Certamente. Come tutte le industrie abbiamo accusato il colpo, ma siamo fortunati: abbiamo un management che si è subito messo in moto per cercare e trovare dei contratti con compagnie che finora ci hanno garantito un certo contenimento dei costi.
È anche per questo che siete riusciti a dare due bonus, quasi due stipendi in più, ai vostri dipendenti nel corso del 2022?
Avremmo voluto farlo prima, ma abbiamo avuto qualche difficoltà non legata ai costi dell’energia. Non appena queste difficoltà si sono appianate, abbiamo deciso di venire incontro alle nostre maestranze che con l’inflazione galoppante si sono viste ridurre drasticamente il loro potere d’acquisto.
Lo farete ancora in futuro?
Sì. Io credo che l’imprenditore debba certamente inseguire il profitto, altrimenti non avrebbe risorse per crescere egli stesso né per fare crescere le sue maestranze. Ma sono pure convinto che gli imprenditori abbiano una responsabilità sociale nei confronti dei territori e delle popolazioni che ospitano le loro aziende, tanto che Azimut sta concludendo proprio in questi giorni un accordo con alcune realtà scolastiche locali per mettere in piedi dei corsi professionali: falegnameria, meccanica, carrozzeria e altro. Lo annuncerò domenica, a Torino. È un modo per formare i ragazzi e prepararli, se lo vorranno, a venire a lavorare da noi. Stiamo inoltre pensando anche di istituire delle borse di studio per gli studenti più meritevoli.
Fra i vostri clienti avrete avuto sicuramente qualche oligarca russo. Come ha influito la guerra in Ucraina sui vostri affari?
Certamente non possiamo più vendere i nostri prodotti in Russia, ma questa fetta di mercato è stata quasi completamente soppiantata dai ricchi statunitensi, dunque non abbiamo subito grandi contraccolpi.
Si vocifera che persino il dittatore nordcoreano possieda uno yacht Azimut. È vero o è soltanto una leggenda?
Che io sappia no. Però ci fu un tentativo, una quindicina di anni fa, da parte dell’establishment nordcoreano di acquistare uno dei nostri yacht. Lo scoprimmo noi in azienda e avvertimmo subito le autorità italiane. Il loro progetto, quindi, naufragò.
Quanto costa la più “economica” delle vostre barche?
Quattrocentomila euro.
E la più costosa?
Circa 150 milioni di euro. Naturalmente si tratta di produzioni fatte ad hoc per il cliente. Abbiamo una produzione di serie e “semiserie”, ma in quel caso ci fermiamo ai 40 milioni di euro. Al di sopra è fatto tutto esclusivamente su misura.
Quindi il mercato del lusso “tira” abbastanza, o no?

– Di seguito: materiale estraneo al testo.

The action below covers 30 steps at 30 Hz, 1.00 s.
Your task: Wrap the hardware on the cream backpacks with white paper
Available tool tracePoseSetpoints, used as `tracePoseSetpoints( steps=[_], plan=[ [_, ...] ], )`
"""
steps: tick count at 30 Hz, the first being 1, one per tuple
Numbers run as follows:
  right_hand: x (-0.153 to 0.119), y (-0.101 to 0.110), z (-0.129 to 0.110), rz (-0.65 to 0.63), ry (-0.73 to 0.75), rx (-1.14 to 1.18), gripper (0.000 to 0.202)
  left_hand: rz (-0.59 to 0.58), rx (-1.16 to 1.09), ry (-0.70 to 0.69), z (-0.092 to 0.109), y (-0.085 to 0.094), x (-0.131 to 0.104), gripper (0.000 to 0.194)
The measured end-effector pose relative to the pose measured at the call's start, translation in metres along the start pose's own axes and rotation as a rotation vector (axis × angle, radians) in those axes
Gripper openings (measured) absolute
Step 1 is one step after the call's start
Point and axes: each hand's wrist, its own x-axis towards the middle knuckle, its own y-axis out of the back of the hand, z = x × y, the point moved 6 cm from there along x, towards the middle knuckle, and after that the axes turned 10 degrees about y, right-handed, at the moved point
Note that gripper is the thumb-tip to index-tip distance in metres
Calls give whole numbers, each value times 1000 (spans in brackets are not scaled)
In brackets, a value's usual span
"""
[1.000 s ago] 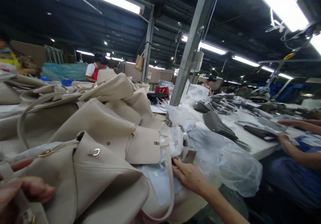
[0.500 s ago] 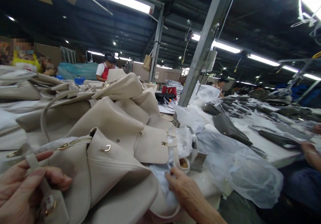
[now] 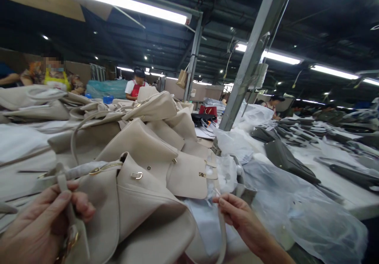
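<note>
In the lower left, my left hand [image 3: 56, 216] is closed round a narrow beige strap [image 3: 63, 181] with gold hardware low on it. Beside that hand a beige handbag [image 3: 142, 201] lies on its side, its gold zip and a small gold loop showing. My right hand [image 3: 237, 212] pinches a second beige bag strap [image 3: 222, 236] at its upper part, where some clear film shows at the fingertips. Left of these fingers are a beige flap [image 3: 188, 177] with a gold clasp and pale blue-white wrapping [image 3: 199, 220].
More beige bags [image 3: 139, 141] pile up behind. Clear plastic sheeting [image 3: 299, 205] spreads on the right, near dark bags [image 3: 290, 161] on a white table. A metal post [image 3: 248, 58] rises behind the pile. Co-workers [image 3: 136, 84] stand further back.
My right hand has moved up and right, lifting the strap from its lower loop. My left hand keeps its hold on the other strap. The view has shifted left.
</note>
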Motion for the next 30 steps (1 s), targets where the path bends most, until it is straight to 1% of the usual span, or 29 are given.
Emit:
tracePoseSetpoints(
  steps=[1, 2, 3, 4, 5, 6, 7, 8, 9, 10, 11, 12, 13, 14, 15, 16, 17, 18, 20, 21, 22, 24, 27, 28, 30],
  plan=[
    [0, -2, -5, -28, -24, 73, 42, -47, 27, -40, 3, -5, -4, 37],
    [-1, -7, -10, -110, -35, 92, 45, -83, 54, -78, 5, -8, -8, 37],
    [-4, -13, -14, -231, -40, 46, 47, -103, 73, -107, 7, -10, -10, 36],
    [-9, -19, -16, -358, -37, -68, 49, -106, 79, -120, 8, -10, -11, 35],
    [-16, -22, -17, -456, -10, -228, 48, -109, 81, -131, 9, -10, -11, 34],
    [-22, -23, -18, -510, 39, -401, 43, -115, 82, -141, 10, -11, -12, 33],
    [-28, -22, -19, -522, 94, -551, 33, -120, 80, -152, 12, -11, -12, 32],
    [-33, -21, -21, -511, 137, -645, 19, -121, 80, -160, 13, -12, -13, 31],
    [-39, -20, -22, -504, 148, -677, 15, -114, 78, -166, 14, -14, -15, 31],
    [-44, -20, -21, -528, 116, -657, 32, -100, 77, -163, 15, -15, -16, 30],
    [-48, -21, -19, -565, 53, -612, 51, -87, 77, -154, 16, -16, -17, 30],
    [-50, -23, -16, -591, -7, -570, 65, -76, 79, -142, 17, -18, -18, 30],
    [-49, -25, -15, -596, -37, -552, 68, -68, 83, -135, 17, -19, -20, 29],
    [-45, -27, -15, -579, -19, -578, 62, -63, 88, -132, 18, -20, -20, 29],
    [-38, -29, -15, -539, 39, -653, 49, -61, 94, -136, 18, -21, -21, 28],
    [-31, -31, -14, -488, 115, -770, 38, -63, 101, -143, 19, -22, -21, 28],
    [-23, -33, -12, -438, 182, -921, 32, -61, 104, -154, 19, -22, -21, 28],
    [-16, -35, -7, -395, 226, -1087, 28, -59, 107, -158, 19, -22, -21, 27],
    [-7, -38, 8, -343, 255, -1360, 24, -55, 103, -151, 19, -22, -22, 28],
    [-4, -39, 16, -334, 254, -1432, 24, -51, 97, -139, 18, -22, -22, 28],
    [-3, -39, 22, -329, 264, -1456, 25, -42, 90, -123, 18, -22, -23, 28],
    [-2, -36, 27, -294, 310, -1371, 25, -18, 69, -85, 16, -22, -24, 29],
    [1, -24, 23, -207, 336, -1029, 15, 11, 42, -57, 16, -21, -25, 28],
    [3, -19, 21, -183, 315, -892, 13, 7, 37, -53, 16, -22, -25, 28],
    [7, -13, 22, -188, 205, -647, 15, 3, 34, -44, 16, -22, -25, 27]
  ],
)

Sì, va molto bene, anche se talvolta per motivi non troppo edificanti. Purtroppo le differenze in ambito economico fra la popolazione mondiale si stanno sempre più approfondendo: i ricchi sono sempre più ricchi e i poveri sono sempre più poveri. E i ricchi acquistano molti beni di lusso. Molte aziende lo hanno capito e si adeguano. Prenda la VolksWagen: noterà che ha diminuito la produzione, ma ha aumentato il fatturato. Come si spiega? Perché ha investito molto di più su vetture top di gamma piuttosto che su macchine economiche. Ecco che torniamo al discorso precedente: ovvero la necessità, da parte degli imprenditori, di reinvestire parte di quei profitti sul territorio, a vantaggio delle maestranze e delle loro famiglie, per cercare di ridurre quelle differenze.
Lei personalmente quante barche ha?
Può sembrare strano, ma ne ho soltanto una di 9 metri che uso per fare dei piccoli giri e che spero di utilizzare un po’ di più, adesso che andrò in pensione.
Ma non si annoierà?
Non credo proprio. Ho ancora tanti progetti in testa, non ultimo quello di cui le parlavo poco fa: preparare i giovani del nostro territorio al lavoro, insegnando loro un mestiere.